The data.
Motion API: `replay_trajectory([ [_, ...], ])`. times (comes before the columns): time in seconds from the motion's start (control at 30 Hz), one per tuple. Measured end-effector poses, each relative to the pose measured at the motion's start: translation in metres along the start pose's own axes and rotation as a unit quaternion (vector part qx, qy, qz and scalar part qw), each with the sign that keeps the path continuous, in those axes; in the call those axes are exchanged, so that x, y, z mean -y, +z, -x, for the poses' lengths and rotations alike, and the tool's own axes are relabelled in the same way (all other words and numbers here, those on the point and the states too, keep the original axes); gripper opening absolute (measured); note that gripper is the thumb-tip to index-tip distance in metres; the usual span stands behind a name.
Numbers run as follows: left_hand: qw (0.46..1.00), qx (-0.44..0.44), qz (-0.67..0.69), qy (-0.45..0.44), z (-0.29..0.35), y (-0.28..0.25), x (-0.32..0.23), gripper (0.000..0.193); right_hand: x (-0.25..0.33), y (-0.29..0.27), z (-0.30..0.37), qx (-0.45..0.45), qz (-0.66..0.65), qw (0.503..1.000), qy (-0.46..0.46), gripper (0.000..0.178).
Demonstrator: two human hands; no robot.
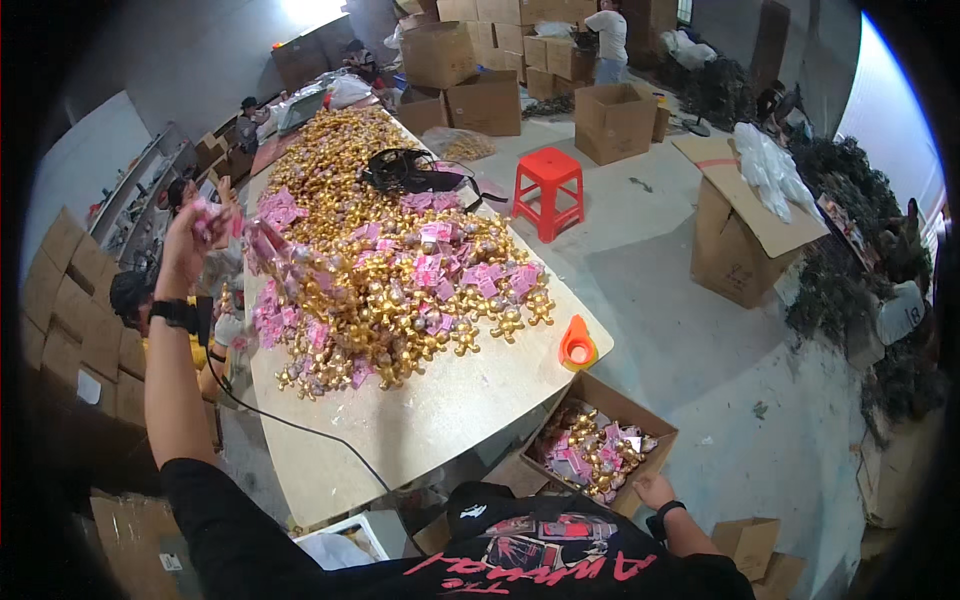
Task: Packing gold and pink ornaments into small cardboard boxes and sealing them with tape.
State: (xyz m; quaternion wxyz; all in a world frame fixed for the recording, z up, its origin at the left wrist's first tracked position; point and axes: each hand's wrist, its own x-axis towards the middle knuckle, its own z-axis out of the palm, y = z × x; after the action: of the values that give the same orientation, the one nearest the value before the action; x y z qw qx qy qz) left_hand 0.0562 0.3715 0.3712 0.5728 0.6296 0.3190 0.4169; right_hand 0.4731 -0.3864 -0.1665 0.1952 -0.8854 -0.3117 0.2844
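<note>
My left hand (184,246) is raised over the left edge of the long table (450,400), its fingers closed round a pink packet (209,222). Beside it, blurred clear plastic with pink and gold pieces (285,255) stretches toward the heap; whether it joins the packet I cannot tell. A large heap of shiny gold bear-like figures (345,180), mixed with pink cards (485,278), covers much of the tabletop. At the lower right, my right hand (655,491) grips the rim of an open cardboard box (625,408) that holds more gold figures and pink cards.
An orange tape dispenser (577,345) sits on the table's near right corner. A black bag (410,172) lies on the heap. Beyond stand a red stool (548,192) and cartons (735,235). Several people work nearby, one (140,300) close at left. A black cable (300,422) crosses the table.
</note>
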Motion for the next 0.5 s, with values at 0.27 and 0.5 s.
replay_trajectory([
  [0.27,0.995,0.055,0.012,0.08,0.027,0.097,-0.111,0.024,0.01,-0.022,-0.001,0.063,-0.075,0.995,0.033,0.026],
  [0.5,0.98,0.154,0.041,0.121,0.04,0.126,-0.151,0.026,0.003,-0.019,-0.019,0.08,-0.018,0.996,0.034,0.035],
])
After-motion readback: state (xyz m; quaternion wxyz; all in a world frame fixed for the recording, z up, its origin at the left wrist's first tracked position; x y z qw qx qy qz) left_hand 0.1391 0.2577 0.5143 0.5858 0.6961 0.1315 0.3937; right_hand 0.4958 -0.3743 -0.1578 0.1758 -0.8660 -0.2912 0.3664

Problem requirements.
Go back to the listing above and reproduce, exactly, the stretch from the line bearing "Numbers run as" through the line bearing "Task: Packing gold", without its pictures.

The answer.
Numbers run as follows: left_hand: qw (0.46..1.00), qx (-0.44..0.44), qz (-0.67..0.69), qy (-0.45..0.44), z (-0.29..0.35), y (-0.28..0.25), x (-0.32..0.23), gripper (0.000..0.193); right_hand: x (-0.25..0.33), y (-0.29..0.27), z (-0.30..0.37), qx (-0.45..0.45), qz (-0.66..0.65), qw (0.503..1.000), qy (-0.46..0.46), gripper (0.000..0.178).
Demonstrator: two human hands; no robot.
Task: Packing gold and pink ornaments into small cardboard boxes and sealing them with tape.

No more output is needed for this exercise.